:: PROBLEM ::
Work through the data and say how many lines contain "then". The number alone is the answer.

+-------+

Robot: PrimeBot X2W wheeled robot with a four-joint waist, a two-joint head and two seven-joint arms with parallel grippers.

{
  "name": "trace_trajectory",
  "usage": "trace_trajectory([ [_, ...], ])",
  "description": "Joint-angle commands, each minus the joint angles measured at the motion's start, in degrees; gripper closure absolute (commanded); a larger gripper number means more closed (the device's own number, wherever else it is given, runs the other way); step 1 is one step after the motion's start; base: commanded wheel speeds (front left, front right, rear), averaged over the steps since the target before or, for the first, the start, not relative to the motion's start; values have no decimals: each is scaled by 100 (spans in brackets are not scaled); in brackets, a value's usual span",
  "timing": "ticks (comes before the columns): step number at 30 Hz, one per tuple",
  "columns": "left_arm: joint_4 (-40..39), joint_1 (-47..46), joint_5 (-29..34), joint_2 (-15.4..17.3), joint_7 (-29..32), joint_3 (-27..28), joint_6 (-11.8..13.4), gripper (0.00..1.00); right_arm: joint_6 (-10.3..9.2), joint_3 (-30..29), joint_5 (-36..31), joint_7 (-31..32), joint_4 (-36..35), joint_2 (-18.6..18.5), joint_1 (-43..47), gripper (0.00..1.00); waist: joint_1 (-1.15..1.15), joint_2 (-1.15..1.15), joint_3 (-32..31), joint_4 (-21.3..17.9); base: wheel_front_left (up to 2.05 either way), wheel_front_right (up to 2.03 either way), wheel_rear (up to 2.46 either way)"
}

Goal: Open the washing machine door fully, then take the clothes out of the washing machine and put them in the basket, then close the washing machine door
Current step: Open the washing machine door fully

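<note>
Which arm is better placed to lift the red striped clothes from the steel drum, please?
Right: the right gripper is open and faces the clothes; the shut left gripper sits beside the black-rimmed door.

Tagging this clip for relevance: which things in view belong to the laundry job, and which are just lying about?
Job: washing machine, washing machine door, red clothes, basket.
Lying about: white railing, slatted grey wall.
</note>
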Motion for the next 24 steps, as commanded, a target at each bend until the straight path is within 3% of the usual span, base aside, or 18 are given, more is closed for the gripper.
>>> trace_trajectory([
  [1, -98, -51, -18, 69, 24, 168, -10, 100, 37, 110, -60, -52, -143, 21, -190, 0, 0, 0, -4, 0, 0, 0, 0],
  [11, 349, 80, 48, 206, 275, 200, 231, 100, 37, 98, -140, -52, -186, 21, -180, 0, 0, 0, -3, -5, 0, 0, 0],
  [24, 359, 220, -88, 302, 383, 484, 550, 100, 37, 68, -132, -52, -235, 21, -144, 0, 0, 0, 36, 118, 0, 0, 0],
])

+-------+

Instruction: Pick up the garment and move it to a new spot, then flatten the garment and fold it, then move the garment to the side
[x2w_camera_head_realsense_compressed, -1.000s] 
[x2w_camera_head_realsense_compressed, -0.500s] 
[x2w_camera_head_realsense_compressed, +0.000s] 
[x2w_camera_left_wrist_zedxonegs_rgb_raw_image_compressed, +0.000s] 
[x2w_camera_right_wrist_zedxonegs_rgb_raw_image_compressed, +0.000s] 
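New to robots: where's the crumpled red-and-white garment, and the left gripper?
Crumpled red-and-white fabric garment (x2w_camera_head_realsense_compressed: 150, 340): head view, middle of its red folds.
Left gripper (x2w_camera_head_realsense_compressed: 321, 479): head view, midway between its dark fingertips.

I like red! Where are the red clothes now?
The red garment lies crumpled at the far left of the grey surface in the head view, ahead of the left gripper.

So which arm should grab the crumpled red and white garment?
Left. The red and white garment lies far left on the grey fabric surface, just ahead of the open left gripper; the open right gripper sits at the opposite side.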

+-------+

:: YOUR SOLUTION ::
2